- Shamsabad Location within Iran
- Coordinates: 34°19′04″N 56°56′39″E﻿ / ﻿34.31778°N 56.94417°E
- Country: Iran
- Province: South Khorasan
- County: Eshqabad
- District: Central
- Rural District: Dastgerdan

Population (2016)
- • Total: 58
- Time zone: UTC+3:30 (IRST)

= Shamsabad, Eshqabad =

Village in South Khorasan province, Iran

Shamsabad (شمس اباد) (Note: Also romanized as Shamsābād) is a village in Dastgerdan Rural District of the Central District (Note: Formerly Dastgerdan District of Tabas County) in Eshqabad County, South Khorasan province, Iran.

==Demographics==
===Population===
At the time of the 2006 National Census, the village's population was 46 in 12 households, when it was in Dastgerdan District (Note: Renamed the Central District of Eshqabad County) of Tabas County, Yazd province.
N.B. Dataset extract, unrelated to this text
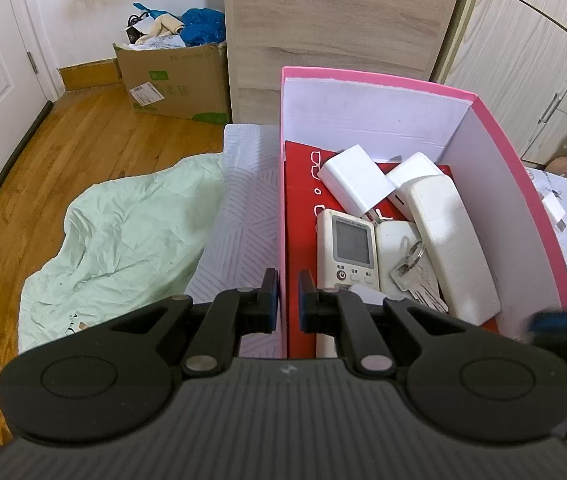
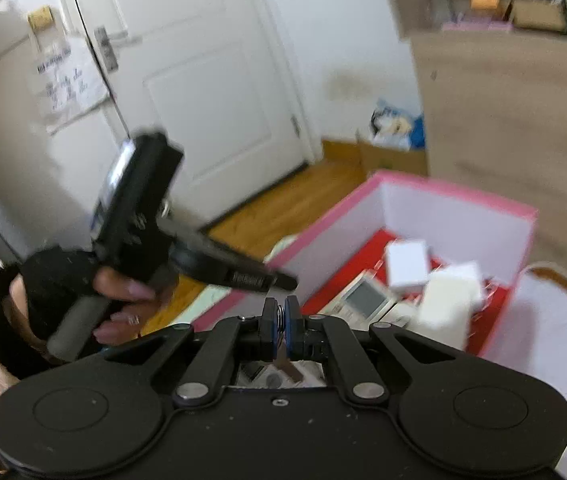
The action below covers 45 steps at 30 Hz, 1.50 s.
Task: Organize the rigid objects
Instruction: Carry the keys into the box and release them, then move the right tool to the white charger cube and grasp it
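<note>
A pink box with white inner walls stands on a white patterned mat. It holds a red glasses case, two white chargers, a remote with a screen, a long white remote and a bunch of keys. My left gripper is shut on the box's left wall, one finger on each side. My right gripper is shut on a small metal spring clip or key ring, near the box. The left gripper also shows in the blurred right wrist view.
A pale green sheet lies left of the mat. A cardboard box of clutter stands on the wooden floor by a wooden cabinet. A white plug lies right of the pink box. A white door is behind.
</note>
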Each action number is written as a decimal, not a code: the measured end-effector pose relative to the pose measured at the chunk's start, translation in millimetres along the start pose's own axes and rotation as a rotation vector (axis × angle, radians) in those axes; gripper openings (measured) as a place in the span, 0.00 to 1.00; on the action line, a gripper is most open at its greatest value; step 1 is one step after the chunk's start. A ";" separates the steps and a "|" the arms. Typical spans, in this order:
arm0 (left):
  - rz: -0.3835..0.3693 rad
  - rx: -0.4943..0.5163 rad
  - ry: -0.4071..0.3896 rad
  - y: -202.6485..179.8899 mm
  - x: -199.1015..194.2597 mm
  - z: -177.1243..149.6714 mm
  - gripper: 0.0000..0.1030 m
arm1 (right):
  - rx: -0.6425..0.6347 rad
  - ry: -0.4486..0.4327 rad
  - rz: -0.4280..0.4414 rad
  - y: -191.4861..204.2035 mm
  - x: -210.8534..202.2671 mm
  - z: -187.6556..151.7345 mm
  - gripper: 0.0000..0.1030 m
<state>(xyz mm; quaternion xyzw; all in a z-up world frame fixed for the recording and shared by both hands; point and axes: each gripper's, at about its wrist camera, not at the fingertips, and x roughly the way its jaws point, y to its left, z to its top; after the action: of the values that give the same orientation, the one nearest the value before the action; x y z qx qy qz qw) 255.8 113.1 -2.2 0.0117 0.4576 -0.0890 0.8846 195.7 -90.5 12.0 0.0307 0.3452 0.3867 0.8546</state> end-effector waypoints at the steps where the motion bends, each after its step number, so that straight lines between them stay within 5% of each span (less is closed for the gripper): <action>1: 0.000 -0.001 0.000 0.1 0.5 0.6 0.07 | 0.008 0.026 0.004 0.0 10.0 -0.1 0.05; 12: -0.003 -0.007 0.001 1.2 2.1 1.0 0.08 | 0.081 0.110 -0.152 -11.8 59.6 8.0 0.04; 18: 0.002 0.009 0.001 -3.8 2.6 1.2 0.08 | -0.032 0.050 -0.232 -3.4 61.7 10.4 0.07; 33: 0.015 0.006 0.005 -7.0 4.1 2.8 0.08 | -0.036 -0.093 -0.302 -15.9 -11.2 28.2 0.17; 45: 0.019 0.008 0.014 -6.4 6.6 2.8 0.08 | 0.153 -0.158 -0.484 -96.9 -85.7 12.5 0.34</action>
<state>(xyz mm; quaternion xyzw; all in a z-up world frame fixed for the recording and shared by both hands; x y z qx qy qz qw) 260.7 105.5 -5.6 0.0199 0.4631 -0.0823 0.8823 225.7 -214.0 39.1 0.0419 0.3032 0.1403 0.9416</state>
The following census in 2011 counted 36 people in 13 households. The 2016 census measured the population of the village as 58 people in 22 households, by which time the county had been separated from the province to join South Khorasan province.

In 2024, the district was separated from the county in the establishment of Eshqabad County and renamed the Central District.